The Introduction to the thesis sets out the rationale for undertaking the study and offers a detailed explanation of the theoretical apparatus used to support the overall argument. Building upon Yuri Lotman’s theory of culture as a ‘semiosphere’ and Niklas Luhmann’s neo-Darwinian reformulation of evolution within social systems, this chapter situates the literary metamorphosis of the Fairy King from a pagan god to a creative tool of political legitimation within the wider complex of cultural change, religious reorientation, and socio-economic restructuring.

Chapter 1 traces the provenance of the fairies to the pagan gods of classical Greece and Rome within the specific context of the myth of Orpheus. Focusing particularly on the reformulations of the Orpheus myth, first at the hands of the Augustan poets Virgil (in Book IV of the Georgics) and Ovid (in Book X of the Metamorphoses) and later by Boethius (in the Consolation of Philosophy) in post-Christian Italy, this chapter explores how the representation of the chthonic god of the Underworld transformed over time.

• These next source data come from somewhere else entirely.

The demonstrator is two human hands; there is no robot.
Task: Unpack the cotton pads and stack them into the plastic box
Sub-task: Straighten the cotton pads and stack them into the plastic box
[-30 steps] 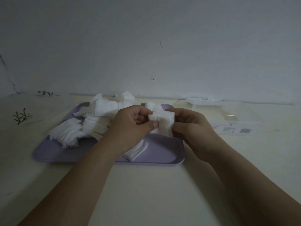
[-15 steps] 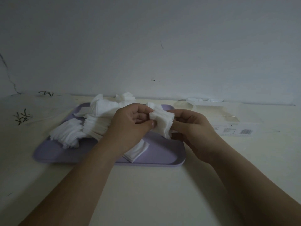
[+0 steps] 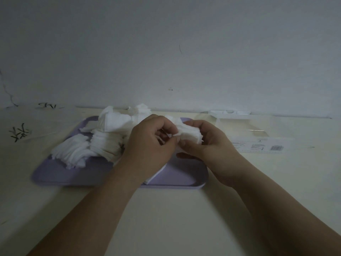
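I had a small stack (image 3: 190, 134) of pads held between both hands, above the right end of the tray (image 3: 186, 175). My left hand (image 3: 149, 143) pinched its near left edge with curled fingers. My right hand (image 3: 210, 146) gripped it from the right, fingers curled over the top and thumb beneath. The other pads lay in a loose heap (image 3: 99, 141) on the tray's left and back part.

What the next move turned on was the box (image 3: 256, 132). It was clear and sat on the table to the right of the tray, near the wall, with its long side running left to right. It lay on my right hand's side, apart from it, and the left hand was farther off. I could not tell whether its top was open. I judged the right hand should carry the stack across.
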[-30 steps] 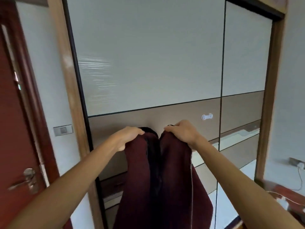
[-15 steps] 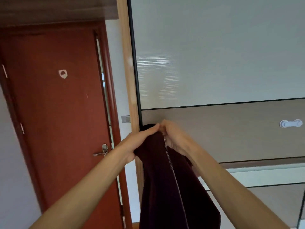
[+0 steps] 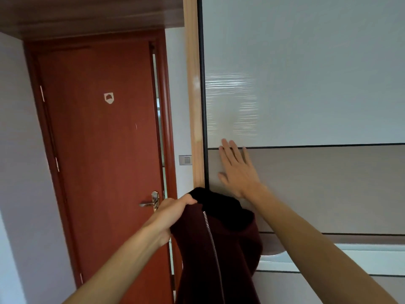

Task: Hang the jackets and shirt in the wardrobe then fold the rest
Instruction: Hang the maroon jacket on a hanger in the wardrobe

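Right grip has quit the maroon zip-up jacket, pressing flat-fingered on the pale wardrobe door (opening it next, I judge); left grip alone clutches it.

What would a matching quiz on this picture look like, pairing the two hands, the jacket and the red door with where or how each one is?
Things:
1. left hand
2. right hand
3. jacket
4. red door

Place or state:
A. laid flat against the wardrobe panel, fingers straight
B. left of that panel, with a metal lever handle
C. holds the jacket by its top edge
D. hangs down, dark maroon, zip showing

Pairs: 1-C; 2-A; 3-D; 4-B
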`<act>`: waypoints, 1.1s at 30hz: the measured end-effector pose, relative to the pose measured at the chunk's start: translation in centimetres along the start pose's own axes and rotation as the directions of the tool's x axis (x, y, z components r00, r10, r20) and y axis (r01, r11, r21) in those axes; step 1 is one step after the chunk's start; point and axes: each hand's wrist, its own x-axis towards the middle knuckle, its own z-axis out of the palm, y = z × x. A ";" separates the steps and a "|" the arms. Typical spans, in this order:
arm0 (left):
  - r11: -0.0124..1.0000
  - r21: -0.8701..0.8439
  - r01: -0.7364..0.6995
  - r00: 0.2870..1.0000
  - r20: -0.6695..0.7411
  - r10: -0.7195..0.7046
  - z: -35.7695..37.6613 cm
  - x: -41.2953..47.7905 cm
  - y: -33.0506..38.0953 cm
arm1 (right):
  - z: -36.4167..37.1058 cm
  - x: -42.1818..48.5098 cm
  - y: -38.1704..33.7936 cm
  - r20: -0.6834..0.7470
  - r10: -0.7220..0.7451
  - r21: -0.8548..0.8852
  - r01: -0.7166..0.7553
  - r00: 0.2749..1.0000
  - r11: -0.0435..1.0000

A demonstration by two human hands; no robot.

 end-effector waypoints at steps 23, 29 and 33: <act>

Chapter 2 shifts the focus from continental Europe to the British Isles, examining how treatments of analogous fairy figures in early and late medieval insular literature were influenced by currents of development in indigenous mythography. The chapter argues that the mythological corpora of the classical Graeco-Roman and the Celtic worlds were not really discrete and isolated cultural blocs but participants in a dynamic tradition of cross-cultural interaction mediated by factors both economic (the context of trade) as well as political (Roman imperial ambitions and military conquest). Having explored these interconnections, the chapter proceeds to an analysis of the figure of Midir in the medieval Irish saga Tochmarc Étaíne and the Pygmy King in the tale of Herla in Walter Map’s De nugis curialium.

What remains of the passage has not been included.